→ PROBLEM STATEMENT: Please make sure what you return matches the listing below exactly, minus its pictures.
**** DATA SECTION
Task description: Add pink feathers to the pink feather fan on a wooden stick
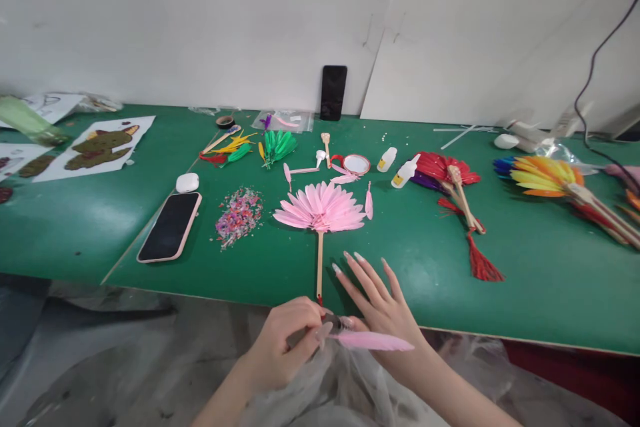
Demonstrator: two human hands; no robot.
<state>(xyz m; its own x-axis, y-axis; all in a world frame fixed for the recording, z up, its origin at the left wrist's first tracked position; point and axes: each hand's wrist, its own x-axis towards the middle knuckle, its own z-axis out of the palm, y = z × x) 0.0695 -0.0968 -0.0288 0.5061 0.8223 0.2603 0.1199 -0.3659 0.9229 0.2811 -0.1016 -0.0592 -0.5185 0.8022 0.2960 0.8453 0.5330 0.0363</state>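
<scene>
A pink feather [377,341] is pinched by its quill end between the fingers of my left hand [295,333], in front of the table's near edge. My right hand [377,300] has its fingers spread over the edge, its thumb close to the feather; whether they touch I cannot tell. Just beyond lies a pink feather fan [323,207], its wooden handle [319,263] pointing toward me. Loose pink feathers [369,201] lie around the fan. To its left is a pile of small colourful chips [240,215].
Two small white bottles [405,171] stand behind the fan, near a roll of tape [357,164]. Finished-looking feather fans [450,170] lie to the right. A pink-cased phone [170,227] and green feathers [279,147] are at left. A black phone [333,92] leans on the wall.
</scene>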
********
→ EXERCISE RESPONSE:
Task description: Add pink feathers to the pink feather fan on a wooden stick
Demonstrator: two human hands; no robot.
<state>(xyz m; its own x-axis, y-axis; all in a world frame fixed for the recording, z up, its origin at the left wrist's first tracked position; point and axes: each hand's wrist, its own x-axis towards the middle knuckle, its own z-axis out of the palm, y = z × x) 0.0695 -0.0968 -0.0288 0.5061 0.8223 0.2603 0.1199 -0.3659 0.9229 0.2811 -0.1016 -0.0592 -0.5185 0.8022 0.2960 0.8453 0.5330 0.0363</state>
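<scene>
A pink feather [377,341] is pinched by its quill end between the fingers of my left hand [295,333], in front of the table's near edge. My right hand [377,300] has its fingers spread over the edge, its thumb close to the feather; whether they touch I cannot tell. Just beyond lies a pink feather fan [323,207], its wooden handle [319,263] pointing toward me. Loose pink feathers [369,201] lie around the fan. To its left is a pile of small colourful chips [240,215].
Two small white bottles [405,171] stand behind the fan, near a roll of tape [357,164]. Finished-looking feather fans [450,170] lie to the right. A pink-cased phone [170,227] and green feathers [279,147] are at left. A black phone [333,92] leans on the wall.
</scene>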

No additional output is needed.